Parsing gem5 Statistics
Complete guide to parsing gem5 simulator output with RING-5.
Overview
RING-5 provides a powerful async-first parsing system for gem5 stats.txt files:
- Parallel Processing - Parse multiple files simultaneously
- Type Detection - Automatic variable type recognition
- Pattern Aggregation - Consolidate repeated variables (cpu0, cpu1 → cpu\d+)

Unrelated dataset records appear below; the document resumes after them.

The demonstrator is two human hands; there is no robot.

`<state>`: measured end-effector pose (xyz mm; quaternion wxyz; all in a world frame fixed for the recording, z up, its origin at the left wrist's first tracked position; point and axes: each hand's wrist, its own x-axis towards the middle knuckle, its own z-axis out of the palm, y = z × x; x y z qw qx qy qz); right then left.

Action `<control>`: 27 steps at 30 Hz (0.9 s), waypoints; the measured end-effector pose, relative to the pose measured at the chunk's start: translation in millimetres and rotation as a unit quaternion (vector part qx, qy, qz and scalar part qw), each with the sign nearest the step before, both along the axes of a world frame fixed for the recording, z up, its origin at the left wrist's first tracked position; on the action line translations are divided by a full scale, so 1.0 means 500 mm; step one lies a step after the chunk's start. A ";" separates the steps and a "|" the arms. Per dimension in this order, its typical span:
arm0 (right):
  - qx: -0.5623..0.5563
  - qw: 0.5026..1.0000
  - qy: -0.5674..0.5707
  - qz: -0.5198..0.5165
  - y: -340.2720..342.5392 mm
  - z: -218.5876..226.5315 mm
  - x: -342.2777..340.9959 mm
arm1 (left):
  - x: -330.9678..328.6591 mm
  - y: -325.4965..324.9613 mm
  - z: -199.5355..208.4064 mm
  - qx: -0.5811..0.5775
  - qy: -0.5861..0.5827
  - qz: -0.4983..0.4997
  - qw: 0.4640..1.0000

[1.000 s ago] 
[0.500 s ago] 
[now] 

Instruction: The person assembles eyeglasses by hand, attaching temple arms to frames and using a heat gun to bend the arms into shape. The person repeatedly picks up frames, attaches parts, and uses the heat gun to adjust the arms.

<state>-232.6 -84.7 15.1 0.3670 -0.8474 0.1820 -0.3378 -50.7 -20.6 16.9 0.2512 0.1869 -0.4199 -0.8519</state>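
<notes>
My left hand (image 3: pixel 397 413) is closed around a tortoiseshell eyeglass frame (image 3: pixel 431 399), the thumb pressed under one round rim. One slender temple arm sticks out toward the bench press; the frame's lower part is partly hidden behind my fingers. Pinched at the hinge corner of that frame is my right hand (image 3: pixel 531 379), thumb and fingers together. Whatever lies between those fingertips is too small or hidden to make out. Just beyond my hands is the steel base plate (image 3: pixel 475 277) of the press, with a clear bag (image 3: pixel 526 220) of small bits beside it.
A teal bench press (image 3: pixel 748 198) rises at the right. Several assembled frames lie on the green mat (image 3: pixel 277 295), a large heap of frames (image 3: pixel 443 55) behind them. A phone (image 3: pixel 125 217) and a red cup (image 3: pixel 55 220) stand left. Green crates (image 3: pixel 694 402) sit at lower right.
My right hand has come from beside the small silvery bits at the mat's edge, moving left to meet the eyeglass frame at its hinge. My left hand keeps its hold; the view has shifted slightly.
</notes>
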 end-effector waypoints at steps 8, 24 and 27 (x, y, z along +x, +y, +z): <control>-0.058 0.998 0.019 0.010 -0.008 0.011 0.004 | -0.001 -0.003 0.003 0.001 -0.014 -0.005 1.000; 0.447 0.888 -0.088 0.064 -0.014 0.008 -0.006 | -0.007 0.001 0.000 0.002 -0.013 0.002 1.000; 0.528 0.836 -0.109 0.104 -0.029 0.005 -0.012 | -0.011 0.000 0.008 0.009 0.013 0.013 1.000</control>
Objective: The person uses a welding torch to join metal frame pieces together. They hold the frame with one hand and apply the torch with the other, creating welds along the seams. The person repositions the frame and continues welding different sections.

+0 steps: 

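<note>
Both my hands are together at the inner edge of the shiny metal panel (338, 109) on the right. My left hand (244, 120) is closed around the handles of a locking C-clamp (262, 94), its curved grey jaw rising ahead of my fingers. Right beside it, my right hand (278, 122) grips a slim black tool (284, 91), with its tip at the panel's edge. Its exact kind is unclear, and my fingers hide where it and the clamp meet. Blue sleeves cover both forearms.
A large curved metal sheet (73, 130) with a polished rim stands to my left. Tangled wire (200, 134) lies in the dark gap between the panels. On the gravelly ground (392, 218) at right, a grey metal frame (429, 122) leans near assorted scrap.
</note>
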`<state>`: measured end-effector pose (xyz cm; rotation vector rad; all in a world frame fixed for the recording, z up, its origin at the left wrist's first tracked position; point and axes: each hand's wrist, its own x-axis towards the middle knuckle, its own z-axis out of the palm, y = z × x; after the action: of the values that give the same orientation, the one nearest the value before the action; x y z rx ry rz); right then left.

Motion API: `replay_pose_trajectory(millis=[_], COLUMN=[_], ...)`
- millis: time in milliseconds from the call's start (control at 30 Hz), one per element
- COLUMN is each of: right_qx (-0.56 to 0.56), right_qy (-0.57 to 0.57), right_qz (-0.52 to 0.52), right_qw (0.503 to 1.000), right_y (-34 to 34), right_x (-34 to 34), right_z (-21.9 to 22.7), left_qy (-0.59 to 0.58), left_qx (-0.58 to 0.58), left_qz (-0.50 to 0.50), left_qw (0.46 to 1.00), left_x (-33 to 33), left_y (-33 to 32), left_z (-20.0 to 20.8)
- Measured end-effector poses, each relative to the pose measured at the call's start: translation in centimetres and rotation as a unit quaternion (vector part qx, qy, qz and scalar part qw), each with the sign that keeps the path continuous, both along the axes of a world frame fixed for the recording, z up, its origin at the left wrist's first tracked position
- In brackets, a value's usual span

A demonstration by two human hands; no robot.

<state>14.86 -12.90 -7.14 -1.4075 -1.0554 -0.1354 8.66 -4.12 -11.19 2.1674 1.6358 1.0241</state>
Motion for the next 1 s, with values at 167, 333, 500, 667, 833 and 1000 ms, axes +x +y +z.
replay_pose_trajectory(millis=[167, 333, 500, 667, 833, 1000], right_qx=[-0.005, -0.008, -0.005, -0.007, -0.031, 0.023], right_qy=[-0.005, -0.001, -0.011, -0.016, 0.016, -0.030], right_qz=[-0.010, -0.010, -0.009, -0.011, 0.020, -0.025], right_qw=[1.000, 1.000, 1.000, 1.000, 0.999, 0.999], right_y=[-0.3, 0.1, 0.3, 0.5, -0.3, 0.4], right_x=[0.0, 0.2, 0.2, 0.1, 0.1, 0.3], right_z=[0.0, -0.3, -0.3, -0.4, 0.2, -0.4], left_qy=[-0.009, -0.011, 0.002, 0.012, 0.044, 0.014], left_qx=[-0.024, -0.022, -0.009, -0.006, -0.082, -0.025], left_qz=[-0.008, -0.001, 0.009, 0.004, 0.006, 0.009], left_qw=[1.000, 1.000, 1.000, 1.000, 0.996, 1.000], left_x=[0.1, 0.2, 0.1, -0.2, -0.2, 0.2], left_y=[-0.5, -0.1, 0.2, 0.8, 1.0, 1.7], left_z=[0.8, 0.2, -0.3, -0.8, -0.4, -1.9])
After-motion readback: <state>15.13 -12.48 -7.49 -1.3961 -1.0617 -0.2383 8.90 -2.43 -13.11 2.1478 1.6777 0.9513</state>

- Progress Tracking - Real-time feedback during parsing
Parsing Workflow
1. Scan for Variables
Discover all available statistics in your gem5 output:
from src.web.facade import BackendFacade
facade = BackendFacade()
# Submit async scan
scan_futures = facade.submit_scan_async(
stats_path="/path/to/gem5/output",
stats_pattern="stats.txt",
limit=10 # Number of files to scan (-1 for all)
)
# Wait for completion
scan_results = []
for future in scan_futures:
try:
result = future.result(timeout=30)
if result:
scan_results.append(result)
except Exception as e:
print(f"Scan failed: {e}")
# Aggregate discovered variables
variables = facade.finalize_scan(scan_results)
print(f"Found {len(variables)} variables")
What Scanning Does:
- Reads gem5 stats files
- Detects variable types (scalar, vector, histogram, etc.)
- Identifies vector entries
- Aggregates repeated patterns
- Returns structured variable list
2. Select Variables
Choose which variables to parse:
# Filter by type
scalar_vars = [v for v in variables if v["type"] == "scalar"]
vector_vars = [v for v in variables if v["type"] == "vector"]
# Select specific variables
selected = [
{"name": "simTicks", "type": "scalar"},
{"name": "system.cpu.ipc", "type": "scalar"},
{
"name": "system.cpu.op_class",
"type": "vector",
"vectorEntries": ["IntAlu", "IntMult", "FloatAdd"]
}
]
Variable Structure:
{
"name": "system.cpu.ipc",
"type": "scalar", # or vector, histogram, distribution, configuration
"entries": [], # For vectors: list of entry names
"min": 0.0, # For histograms: minimum value
"max": 100.0, # For histograms: maximum value
}
3. Parse Data
Extract actual values:
import tempfile
output_dir = tempfile.mkdtemp()
# Submit async parse
parse_futures = facade.submit_parse_async(
stats_path="/path/to/gem5/output",
stats_pattern="stats.txt",
variables=selected,
output_dir=output_dir,
scanned_vars=variables # REQUIRED for pattern variables
)
# Wait for completion
parse_results = []
for future in parse_futures:
try:
result = future.result(timeout=60)
if result:
parse_results.append(result)
except Exception as e:
print(f"Parse failed: {e}")
# Finalize to consolidated CSV
csv_path = facade.finalize_parsing(output_dir, parse_results)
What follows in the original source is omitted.